Отменяя празднование Рождества, они пытались сказать мне, что все кончилось, и, когда ее на Новый год снова положили в больницу, мы уже знали, что она оттуда не вернется. Никто не сел со мною рядом и не объяснил мне все; я не уверена даже, что кто-то смог бы это сделать. Я пришла к такому выводу сама, ведь мама каждый день становилась все меньше и меньше. Как Лили Томлин из «Невероятно усохшей женщины»[17], правда, смеяться здесь было не над чем.

В день ее смерти отец разбудил меня и велел одеваться. Он сказал мне только:

— Ну вот.

Была зима, поэтому я надела шерстяной свитер с высоким подвернутым воротником, который всегда щекотал подбородок и заставлял меня сильно потеть. Мы молча поехали в больницу. Отец периодически резко втягивал в себя воздух, словно собирался что-то сказать, но потом передумывал; в каждом его вдохе был страх, обычно ему совершенно не присущий. Всю дорогу я ехала, уставившись в окно, потому что была не в состоянии смотреть на лицо отца, на его небритый подбородок с запущенной щетиной, в его глаза, красные и слезящиеся, как и мои собственные.

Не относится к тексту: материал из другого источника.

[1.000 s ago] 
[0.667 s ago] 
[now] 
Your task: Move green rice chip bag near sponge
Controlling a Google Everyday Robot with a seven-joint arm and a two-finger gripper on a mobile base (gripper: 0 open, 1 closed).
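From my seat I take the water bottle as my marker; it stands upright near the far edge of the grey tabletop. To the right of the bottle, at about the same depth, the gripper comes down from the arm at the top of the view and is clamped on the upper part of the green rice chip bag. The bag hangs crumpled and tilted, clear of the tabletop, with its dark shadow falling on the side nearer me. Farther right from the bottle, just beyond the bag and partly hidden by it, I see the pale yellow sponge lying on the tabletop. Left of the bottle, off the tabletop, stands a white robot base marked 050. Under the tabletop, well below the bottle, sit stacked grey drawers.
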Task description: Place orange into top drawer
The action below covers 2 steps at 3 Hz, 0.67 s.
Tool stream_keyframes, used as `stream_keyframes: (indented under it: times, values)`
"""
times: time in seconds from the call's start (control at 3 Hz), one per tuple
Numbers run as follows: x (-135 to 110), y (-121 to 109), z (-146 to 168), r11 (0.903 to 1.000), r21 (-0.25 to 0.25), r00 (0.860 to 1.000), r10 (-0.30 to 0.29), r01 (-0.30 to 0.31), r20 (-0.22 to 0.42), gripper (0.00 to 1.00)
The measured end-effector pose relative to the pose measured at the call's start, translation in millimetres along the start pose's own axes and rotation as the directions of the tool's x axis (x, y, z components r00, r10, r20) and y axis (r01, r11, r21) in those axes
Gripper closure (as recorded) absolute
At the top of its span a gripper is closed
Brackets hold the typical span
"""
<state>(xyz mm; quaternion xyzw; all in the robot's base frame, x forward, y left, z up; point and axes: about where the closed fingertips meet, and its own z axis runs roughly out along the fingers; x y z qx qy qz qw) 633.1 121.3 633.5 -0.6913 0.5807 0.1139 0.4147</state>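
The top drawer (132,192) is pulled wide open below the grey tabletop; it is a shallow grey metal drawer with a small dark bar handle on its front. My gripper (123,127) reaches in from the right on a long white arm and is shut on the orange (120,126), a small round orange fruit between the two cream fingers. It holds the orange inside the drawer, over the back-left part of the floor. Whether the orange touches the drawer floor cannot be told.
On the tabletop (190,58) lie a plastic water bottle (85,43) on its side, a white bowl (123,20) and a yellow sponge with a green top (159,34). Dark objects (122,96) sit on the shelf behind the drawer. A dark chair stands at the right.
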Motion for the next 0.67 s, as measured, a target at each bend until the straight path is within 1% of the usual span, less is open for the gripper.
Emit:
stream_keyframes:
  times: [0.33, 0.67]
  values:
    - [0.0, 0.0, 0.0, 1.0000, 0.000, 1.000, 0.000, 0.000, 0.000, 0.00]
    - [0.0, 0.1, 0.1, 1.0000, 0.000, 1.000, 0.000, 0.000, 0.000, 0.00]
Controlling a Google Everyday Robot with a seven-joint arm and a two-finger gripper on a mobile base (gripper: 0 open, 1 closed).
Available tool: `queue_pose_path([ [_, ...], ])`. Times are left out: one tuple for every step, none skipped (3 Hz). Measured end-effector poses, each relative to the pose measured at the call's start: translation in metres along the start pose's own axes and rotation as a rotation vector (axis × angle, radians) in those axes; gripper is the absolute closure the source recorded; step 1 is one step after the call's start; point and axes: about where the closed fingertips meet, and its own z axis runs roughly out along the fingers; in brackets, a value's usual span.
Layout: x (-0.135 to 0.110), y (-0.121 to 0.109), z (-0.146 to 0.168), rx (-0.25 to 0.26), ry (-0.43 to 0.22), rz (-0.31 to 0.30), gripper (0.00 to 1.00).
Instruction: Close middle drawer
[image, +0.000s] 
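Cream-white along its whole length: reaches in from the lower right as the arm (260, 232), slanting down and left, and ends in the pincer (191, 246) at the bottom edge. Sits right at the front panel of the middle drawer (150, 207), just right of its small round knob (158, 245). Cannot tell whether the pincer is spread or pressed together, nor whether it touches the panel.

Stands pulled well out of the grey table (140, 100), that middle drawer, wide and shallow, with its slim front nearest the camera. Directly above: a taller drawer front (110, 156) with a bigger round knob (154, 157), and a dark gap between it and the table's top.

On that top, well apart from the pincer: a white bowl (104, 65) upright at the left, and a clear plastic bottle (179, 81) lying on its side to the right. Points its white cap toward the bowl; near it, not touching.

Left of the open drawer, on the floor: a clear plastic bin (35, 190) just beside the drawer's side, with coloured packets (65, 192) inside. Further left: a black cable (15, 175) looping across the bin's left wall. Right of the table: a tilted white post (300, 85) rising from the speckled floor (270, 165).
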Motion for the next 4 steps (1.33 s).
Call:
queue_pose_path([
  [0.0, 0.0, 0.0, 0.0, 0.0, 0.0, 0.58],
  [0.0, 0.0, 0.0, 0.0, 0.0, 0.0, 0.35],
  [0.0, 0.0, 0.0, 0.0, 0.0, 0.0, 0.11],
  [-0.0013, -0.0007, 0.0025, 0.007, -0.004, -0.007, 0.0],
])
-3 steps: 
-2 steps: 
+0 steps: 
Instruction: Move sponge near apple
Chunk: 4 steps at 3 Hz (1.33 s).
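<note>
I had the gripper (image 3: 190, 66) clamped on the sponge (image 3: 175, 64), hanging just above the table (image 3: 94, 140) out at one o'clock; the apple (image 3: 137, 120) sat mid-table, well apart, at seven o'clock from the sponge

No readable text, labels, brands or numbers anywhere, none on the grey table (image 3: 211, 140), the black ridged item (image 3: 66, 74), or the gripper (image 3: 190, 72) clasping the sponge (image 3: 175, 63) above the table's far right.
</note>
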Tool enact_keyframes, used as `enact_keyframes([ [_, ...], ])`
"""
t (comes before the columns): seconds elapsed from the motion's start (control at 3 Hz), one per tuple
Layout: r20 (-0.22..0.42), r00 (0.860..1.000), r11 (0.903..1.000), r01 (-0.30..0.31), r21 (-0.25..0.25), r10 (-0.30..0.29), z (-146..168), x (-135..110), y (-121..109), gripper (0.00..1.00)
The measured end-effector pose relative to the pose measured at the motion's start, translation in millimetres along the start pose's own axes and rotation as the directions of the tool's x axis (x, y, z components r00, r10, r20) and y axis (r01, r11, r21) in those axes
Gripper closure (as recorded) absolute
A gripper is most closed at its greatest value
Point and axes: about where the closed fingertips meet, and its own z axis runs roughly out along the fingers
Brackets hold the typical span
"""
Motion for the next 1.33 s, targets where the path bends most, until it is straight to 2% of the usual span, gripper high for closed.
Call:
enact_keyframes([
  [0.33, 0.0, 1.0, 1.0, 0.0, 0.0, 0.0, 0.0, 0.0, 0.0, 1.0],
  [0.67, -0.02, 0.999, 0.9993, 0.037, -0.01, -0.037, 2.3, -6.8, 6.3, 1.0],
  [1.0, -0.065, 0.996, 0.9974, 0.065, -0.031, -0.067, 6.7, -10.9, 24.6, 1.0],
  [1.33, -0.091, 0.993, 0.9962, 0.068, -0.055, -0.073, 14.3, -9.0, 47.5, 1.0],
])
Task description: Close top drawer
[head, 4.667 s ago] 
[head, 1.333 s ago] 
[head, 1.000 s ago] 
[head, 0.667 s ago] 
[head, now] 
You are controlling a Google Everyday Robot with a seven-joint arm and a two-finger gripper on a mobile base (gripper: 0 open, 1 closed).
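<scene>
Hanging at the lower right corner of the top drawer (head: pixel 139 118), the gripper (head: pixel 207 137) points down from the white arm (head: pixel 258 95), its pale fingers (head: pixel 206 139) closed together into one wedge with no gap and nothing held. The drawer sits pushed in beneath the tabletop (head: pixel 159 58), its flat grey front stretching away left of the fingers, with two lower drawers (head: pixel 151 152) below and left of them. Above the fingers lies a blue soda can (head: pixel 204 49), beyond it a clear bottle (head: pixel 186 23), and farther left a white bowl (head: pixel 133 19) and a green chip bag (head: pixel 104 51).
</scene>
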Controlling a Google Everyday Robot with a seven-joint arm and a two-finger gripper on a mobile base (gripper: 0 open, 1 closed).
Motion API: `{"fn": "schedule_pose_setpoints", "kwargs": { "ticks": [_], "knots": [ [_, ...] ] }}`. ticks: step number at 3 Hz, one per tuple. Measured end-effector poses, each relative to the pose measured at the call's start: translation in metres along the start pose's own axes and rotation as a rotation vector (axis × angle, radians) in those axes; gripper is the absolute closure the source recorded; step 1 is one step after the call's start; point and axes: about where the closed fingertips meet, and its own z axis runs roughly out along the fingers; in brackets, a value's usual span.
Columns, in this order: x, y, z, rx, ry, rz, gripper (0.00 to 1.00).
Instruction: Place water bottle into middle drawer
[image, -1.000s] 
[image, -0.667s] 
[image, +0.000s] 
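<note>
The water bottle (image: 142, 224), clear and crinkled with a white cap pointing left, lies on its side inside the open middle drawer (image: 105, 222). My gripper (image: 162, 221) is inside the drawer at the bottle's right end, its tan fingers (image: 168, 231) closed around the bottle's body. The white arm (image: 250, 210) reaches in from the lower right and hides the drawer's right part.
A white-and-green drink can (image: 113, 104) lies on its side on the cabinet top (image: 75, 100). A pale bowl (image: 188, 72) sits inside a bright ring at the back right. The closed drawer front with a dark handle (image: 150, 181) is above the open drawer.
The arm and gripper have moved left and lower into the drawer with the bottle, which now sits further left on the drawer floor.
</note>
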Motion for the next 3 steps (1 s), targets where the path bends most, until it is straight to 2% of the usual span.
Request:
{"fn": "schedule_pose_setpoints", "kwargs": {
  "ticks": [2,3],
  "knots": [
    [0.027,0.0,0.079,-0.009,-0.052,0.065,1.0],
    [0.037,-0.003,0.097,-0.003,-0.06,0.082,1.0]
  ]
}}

Когда мы приехали туда, мама то ли спала, то ли находилась в коме, а может, в забытьи под действием морфия. Как было на самом деле, я так и не узнала и не собиралась это выяснять. Мы сели по обе стороны кровати. Папа держал ее правую руку, а я — левую; шершавые, холодные и неестественно тяжелые мамины пальцы казались чужими. Чтобы чем-то заняться, я поправила шарф, соскользнувший с ее лысой головы, и подвела ей брови карандашом из косметички, лежавшей на тумбочке. Мы просидели там четыре часа, не произнеся ни слова. Просто прислушиваясь к каждому вдоху. С ужасом дожидаясь следующего.

Примерно в два часа дня зашел доктор, похлопал отца по плечу, привлекая его внимание, и сказал:

— Теперь уже недолго. — Он просто кивнул мне, как взрослому человеку, достойному того, чтобы его замечали.

Она умерла ровно в пять, словно отработав сегодня свою смену. Мы поняли это, когда следующего вдоха не последовало, хотя мы и ждали его. Все еще глупо надеясь, мы оба думали: «Ну вот. Так и наступает конец». Ничего похожего на сцены в кинофильмах, когда зритель слышит громкий писк аппаратуры, который дает сигнал докторам, и они врываются в палату, чтобы начать изо всех сил давить на грудь умирающего. Драматическое крещендо.